Bhavesh Shah, RPh, BCOP, associate chief pharmacy officer for Specialty and Hematology Pharmacy at Boston Medical Center (BMC), spoke with The American Journal of Managed Care® (AJMC®) about the several current issues in multiple myeloma, including the use of anti-CD38 agents and risk stratification of patients.
Bhavesh Shah, RPh, BCOP, is associate chief pharmacy officer for Specialty and Hematology Pharmacy at Boston Medical Center (BMC), where Shah joined the staff more than 21 years ago. The American Journal of Managed Care® (AJMC®) spoke with Shah about the several current issues in multiple myeloma, including the use of anti-CD38 agents and risk stratification of patients. This interview has been edited for clarity and length.
AJMC®: In the context of multiple myeloma, what is risk and how are patients stratified by risk?
Shah: Just to kind of level set for myeloma, there are approximately 28 FDA-approved treatments on the market. In regard to risk, risk is mainly defined as progression of disease. And there are multiple factors that determine the risk of progression that a patient may have. Practicing as long as I have in oncology, [I’ve seen] a revision of the International Staging System that combines all the elements that capture risk of progression, such as tumor burden and the biology of the disease, which is essentially the presence of high-risk-cell genic abnormalities. Then, of course, you have elevated lactate dehydrogenase. This essentially captures all of the elements that are used in regard to quantifying risk of progression for a patient.
Now, in the current treatment of myeloma landscape, we have a new risk factor, which is minimal residual disease–positive disease, which has really been incorporated, outside of clinical trials now, where many providers and experts are looking at that in quantifying risk of progression.
AJMC®: In your experience, how are anti-CD38 agents being used in high-risk patients?
Shah: If you ask me and then you ask 10 other pharmacists, you'll get probably 10 different answers.
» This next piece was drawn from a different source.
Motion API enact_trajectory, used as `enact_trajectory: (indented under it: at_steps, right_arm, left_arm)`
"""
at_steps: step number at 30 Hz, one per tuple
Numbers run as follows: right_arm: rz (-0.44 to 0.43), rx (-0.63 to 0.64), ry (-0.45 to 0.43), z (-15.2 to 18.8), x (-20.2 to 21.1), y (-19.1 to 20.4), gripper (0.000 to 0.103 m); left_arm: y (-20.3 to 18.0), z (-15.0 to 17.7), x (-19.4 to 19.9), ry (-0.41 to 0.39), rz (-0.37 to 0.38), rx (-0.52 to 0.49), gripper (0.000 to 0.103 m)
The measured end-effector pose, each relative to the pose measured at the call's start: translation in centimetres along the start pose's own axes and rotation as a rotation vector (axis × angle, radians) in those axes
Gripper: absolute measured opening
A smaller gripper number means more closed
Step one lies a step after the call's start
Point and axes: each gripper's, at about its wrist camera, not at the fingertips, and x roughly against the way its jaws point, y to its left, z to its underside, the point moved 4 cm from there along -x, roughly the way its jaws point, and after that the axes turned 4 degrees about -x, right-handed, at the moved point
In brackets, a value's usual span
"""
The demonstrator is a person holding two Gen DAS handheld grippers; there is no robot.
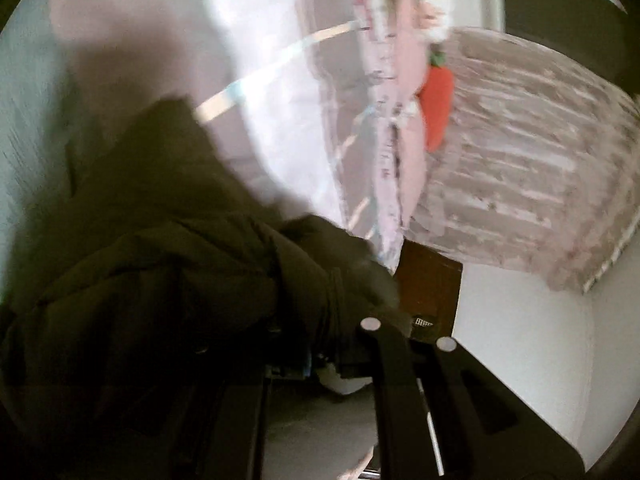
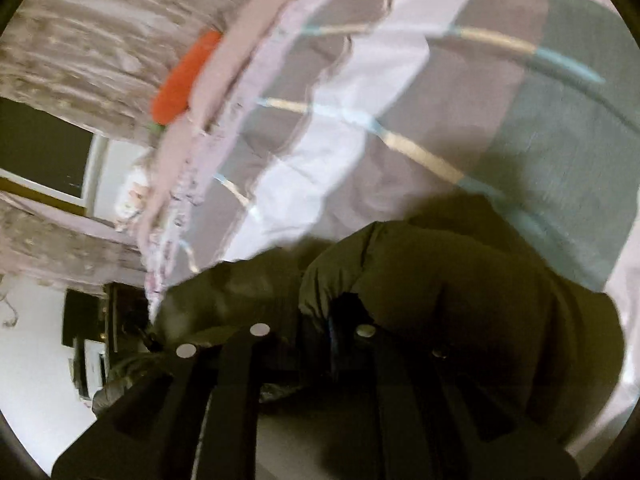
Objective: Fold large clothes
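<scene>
**Left wrist view: both grippers pinch a dark olive jacket above a patchwork bed**

Left wrist view, nearest first: the left gripper shows its two black fingers close together at the bottom right, their pale round tips almost side by side. Dark olive padded jacket fabric is bunched at those tips, so the jaws look pressed together on a fold of it. The jacket fills the lower left of the frame, thick and creased, hanging over the gripper body. Just beyond the tips stands a dark brown piece of furniture, next to a white wall. Farther off lies the bed cover, a patchwork of white, mauve and grey panels crossed by thin cream and blue stripes. An orange carrot-shaped toy sits at its edge beside a pink frilled pillow, with a brownish patterned curtain behind. The whole frame is blurred.

Right wrist view: the right gripper has its black fingers low in the frame with the jacket puffed up over and between them; its jaws are closed down on the cloth. Past the jacket spreads the same striped bed cover, then the carrot toy and the curtain at the far upper left.
</scene>
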Motion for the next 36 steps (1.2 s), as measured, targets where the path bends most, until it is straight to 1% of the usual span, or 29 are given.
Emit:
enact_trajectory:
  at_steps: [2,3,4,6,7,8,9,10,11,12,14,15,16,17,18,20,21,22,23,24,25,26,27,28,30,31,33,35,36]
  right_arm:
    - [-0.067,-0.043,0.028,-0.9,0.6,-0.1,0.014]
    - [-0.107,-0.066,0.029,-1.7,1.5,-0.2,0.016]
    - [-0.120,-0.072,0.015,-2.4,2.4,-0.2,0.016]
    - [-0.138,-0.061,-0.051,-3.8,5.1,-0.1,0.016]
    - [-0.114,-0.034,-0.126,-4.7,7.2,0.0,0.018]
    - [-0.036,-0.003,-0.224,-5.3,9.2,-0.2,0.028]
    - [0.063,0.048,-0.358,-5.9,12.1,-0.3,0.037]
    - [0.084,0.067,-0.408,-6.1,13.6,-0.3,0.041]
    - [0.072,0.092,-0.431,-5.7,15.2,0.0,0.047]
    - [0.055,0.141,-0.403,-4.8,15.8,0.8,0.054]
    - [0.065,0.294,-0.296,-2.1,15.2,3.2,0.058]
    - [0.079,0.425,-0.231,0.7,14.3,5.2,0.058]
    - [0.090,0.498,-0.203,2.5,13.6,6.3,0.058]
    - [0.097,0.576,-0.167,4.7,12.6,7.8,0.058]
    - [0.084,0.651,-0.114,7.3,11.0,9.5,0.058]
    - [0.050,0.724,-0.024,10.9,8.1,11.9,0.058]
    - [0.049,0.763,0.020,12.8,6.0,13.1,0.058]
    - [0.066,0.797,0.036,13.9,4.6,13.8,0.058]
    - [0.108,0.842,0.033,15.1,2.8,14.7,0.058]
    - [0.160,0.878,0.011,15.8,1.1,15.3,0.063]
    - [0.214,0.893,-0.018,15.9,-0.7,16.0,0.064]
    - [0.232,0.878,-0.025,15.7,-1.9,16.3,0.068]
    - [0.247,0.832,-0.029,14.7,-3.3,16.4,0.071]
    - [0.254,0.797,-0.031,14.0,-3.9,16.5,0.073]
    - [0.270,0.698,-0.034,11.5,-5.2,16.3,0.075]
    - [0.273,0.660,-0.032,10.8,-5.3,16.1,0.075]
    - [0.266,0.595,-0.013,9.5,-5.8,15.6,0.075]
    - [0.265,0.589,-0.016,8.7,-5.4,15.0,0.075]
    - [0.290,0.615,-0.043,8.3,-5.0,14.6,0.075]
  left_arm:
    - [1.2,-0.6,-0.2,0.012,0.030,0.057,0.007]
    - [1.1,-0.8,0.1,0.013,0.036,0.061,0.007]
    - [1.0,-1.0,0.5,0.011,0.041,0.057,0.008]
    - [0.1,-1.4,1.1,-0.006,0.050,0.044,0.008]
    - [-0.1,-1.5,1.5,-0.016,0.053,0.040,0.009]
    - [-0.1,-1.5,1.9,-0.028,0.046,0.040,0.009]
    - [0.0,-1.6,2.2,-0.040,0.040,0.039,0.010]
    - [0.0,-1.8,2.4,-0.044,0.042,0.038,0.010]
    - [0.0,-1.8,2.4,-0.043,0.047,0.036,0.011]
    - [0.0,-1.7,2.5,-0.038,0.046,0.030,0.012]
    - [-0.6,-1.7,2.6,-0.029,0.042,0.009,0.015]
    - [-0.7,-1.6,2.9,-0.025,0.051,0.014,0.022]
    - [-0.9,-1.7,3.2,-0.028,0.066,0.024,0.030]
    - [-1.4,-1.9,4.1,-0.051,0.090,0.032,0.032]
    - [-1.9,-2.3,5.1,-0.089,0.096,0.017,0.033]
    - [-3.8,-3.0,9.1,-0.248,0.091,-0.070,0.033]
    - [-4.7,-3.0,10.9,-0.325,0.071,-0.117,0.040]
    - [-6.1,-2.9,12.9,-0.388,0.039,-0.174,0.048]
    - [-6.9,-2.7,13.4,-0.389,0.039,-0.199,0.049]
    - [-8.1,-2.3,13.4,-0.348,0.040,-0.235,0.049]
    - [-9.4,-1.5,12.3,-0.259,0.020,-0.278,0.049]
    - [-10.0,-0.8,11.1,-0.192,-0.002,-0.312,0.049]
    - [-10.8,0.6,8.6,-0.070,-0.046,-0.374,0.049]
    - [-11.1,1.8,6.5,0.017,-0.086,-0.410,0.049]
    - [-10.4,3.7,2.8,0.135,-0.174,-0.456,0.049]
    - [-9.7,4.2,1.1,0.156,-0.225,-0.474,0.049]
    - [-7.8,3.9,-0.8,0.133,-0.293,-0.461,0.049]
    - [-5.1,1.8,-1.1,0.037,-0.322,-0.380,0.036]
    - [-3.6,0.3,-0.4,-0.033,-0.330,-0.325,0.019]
Essentially, you have your standard-risk myeloma patients and then your high-risk myeloma patients. In those with standard risk, the therapy for many centers is still VRD [Velcade (bortezomib)/Revlimid (lenalidomide)/dexamethasone], for 3 or 4 cycles. And depending whether [these patients] are transplant candidates, that determines how they're managed. With high-risk disease, still you have VRD, or now you have a quadruple therapy approach, which is reserved for your higher-risk patients—your double-hit/triple-hit myeloma patients. I think there's still controversy around that, where providers are not using [quadruple therapy] for all of their patients with high risk. I think they're being very selective because we're still waiting for overall survival data; we have so many active agents in myeloma, so [they may be asking], do we really need to use all 4 agents up front? It's really a controversy.
In regard to CD38, for both standard-risk and high-risk patients, more and more are getting a CD38-based regimen. There may be differences in practice where there are providers who still use—and it's appropriate to—VRD in that setting, too.
So, providers have multiple options. DRD [daratumumab/Revlimid/dexamethasone] has been well established in high-risk patients. More and more we are seeing CD38 being utilized for high-risk and standard-risk disease, but not quadruple regimen.
AJMC®: How are clinical pathways developed and used in multiple myeloma at BMC?
Shah: A lot of times there's confusion about pathways. There are pathways that you purchase from an organization, like a vendor that makes pathways, and then there are pathways that you create through your electronic medical record [EMR] in your institution.
We have our pathways incorporated into our EMR, which essentially drives prescribing. How are they developed? It's essentially based on national guidelines and expert provider feedback and formulary. Essentially, once a drug is on formulary, those pathways are built based on our internal experts weighing in in terms of what regimens they want to be incorporated in that pathway for first-line, second-line, third-line, therapy, etc. Of course, in myeloma, you have Nth-line of pathways, so it varies institution to institution. Most of the institutions will have their internally homegrown-developed pathways.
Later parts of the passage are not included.